**Exercise**. Up to and including the line that contains "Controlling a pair", repeat the entries below exactly from the first line on. Do not carry over any pictures.

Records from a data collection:
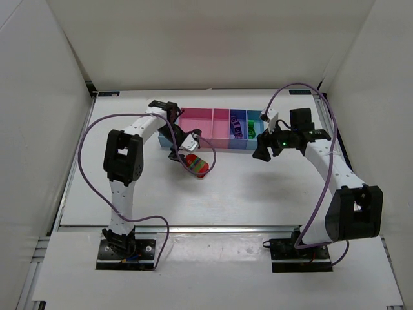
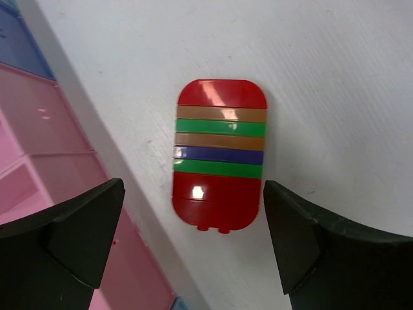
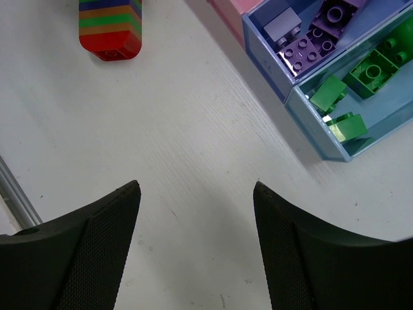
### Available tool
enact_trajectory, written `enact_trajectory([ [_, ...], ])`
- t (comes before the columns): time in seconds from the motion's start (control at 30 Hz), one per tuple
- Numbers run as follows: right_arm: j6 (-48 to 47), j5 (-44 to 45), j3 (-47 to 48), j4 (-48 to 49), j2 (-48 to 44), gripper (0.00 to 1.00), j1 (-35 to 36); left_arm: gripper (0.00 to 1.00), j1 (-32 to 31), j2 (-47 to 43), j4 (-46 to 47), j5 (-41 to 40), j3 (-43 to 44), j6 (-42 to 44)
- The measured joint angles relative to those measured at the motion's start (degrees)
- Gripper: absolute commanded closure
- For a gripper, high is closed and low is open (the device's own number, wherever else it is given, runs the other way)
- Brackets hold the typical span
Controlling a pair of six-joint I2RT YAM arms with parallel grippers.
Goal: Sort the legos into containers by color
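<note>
A matte white surface [image 1: 245,194] is boxed in by plain white panels: a back wall [image 1: 206,45] along its far edge, and a left wall [image 1: 32,129] and a right wall [image 1: 387,97] rising from its side edges. A silvery metal rail [image 1: 213,228] runs along the near edge, with a lower white board [image 1: 213,278] in front of it. The light is even and diffuse, leaving only soft grey shadows on the surface.

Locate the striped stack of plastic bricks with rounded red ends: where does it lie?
The stack lies flat on the white table, left of centre in the top view, near the wide pink bin, beneath the open left pincer.
</note>
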Motion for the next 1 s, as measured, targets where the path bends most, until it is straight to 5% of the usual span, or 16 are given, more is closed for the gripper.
enact_trajectory([
  [1.0, 0.44, -0.39, -0.11, 0.61, 0.90, 0.26, -0.39, 0.01, -1.64, 1.29, -0.11, -3.74, -4.42, -2.19],
])
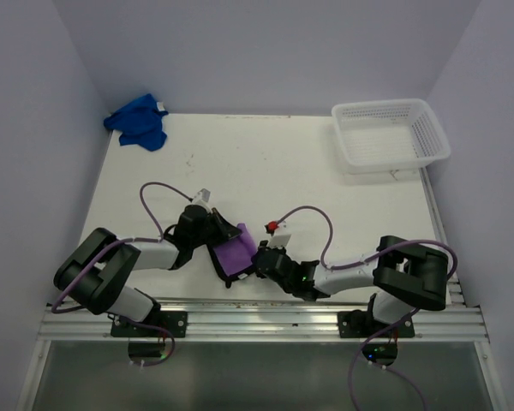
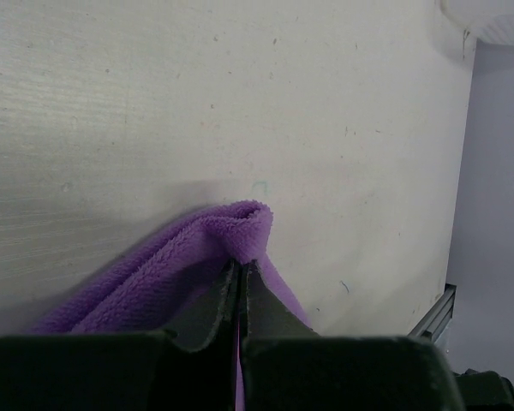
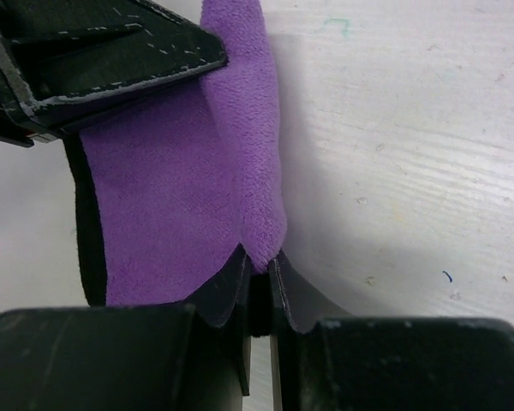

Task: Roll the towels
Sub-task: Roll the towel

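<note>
Blue towel (image 1: 137,124): crumpled in a heap at the far left corner of the table (image 1: 265,163), well apart from both arms and not yet rolled.
Left gripper (image 2: 241,272): jaws pressed together on a raised fold of the purple towel (image 1: 236,254), whose pile bulges just beyond the fingertips.
Towel in hand: the purple towel sits near the front edge of the table, between the two arms. It is lifted and doubled over between the two grips, not lying flat.
Right gripper (image 3: 259,261): jaws pinched onto the folded edge of the same cloth, facing the left gripper, which shows clamped on it at the upper left of the right wrist view.
White mesh basket (image 1: 385,159): far right corner of the table, well apart from both towels.
Step in hand: judged early work on the purple towel; the cloth is held at two points and folded, but no tight roll shows.
Next move calls for: probably both grips moving together to keep the fold taut while the edge is turned over itself. The Blue towel remains to be done after that.
</note>
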Robot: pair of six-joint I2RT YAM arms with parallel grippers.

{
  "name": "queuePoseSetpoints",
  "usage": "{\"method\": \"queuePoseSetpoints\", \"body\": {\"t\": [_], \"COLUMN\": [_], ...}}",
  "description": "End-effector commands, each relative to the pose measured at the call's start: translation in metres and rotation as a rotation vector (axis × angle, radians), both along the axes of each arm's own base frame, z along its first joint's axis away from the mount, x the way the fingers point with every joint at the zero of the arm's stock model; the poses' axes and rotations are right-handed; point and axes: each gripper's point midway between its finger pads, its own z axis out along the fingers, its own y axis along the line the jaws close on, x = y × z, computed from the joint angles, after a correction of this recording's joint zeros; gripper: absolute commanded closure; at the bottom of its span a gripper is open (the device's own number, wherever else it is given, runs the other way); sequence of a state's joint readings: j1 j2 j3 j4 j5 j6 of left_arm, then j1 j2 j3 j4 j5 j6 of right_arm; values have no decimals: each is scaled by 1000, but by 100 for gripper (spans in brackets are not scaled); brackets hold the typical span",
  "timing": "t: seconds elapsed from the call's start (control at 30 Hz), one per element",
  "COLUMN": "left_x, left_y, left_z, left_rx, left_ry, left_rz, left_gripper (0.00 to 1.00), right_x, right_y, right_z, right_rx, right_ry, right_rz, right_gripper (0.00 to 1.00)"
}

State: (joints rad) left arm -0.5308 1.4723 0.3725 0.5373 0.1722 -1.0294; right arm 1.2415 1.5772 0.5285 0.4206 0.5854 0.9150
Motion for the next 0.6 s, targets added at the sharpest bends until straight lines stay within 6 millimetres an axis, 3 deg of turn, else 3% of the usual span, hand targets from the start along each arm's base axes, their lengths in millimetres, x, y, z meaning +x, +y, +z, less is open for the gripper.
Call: {"method": "queuePoseSetpoints", "body": {"t": [0.0,0.57], "left_x": [7,17], "left_y": [-2,13], "left_z": [4,1], "left_rx": [8,38], "left_ry": [-17,-13], "left_rz": [-8,25], "left_gripper": [100,100], "right_x": [15,-15], "right_y": [4,-4], "right_z": [26,3], "right_rx": [-105,-694], "right_ry": [-69,-180], "right_rz": [0,137], "right_gripper": [100,100]}}
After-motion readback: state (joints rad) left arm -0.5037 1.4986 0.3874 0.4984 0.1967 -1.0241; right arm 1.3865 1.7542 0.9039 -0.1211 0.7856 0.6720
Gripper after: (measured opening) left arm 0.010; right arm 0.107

**Output for this task**.
### Available tool
enact_trajectory, written `enact_trajectory([ [_, ...], ])`
- t (comes before the columns): time in seconds from the motion's start (control at 30 Hz), one per tuple
- Numbers run as follows: right_arm: j6 (-48 to 47), j5 (-44 to 45), j3 (-47 to 48), j4 (-48 to 49), j2 (-48 to 44), gripper (0.00 to 1.00), j1 (-35 to 36); left_arm: gripper (0.00 to 1.00), j1 (-32 to 31), j2 (-47 to 43), j4 (-46 to 47), j5 (-41 to 40), j3 (-43 to 44), j6 (-42 to 44)
- The measured joint angles relative to those measured at the motion's start (degrees)
- Gripper: absolute commanded closure
- For a gripper, high is closed and low is open (the device's own number, wherever else it is given, runs the other way)
- Brackets hold the typical span
Controlling a pair of six-joint I2RT YAM arms with parallel grippers.

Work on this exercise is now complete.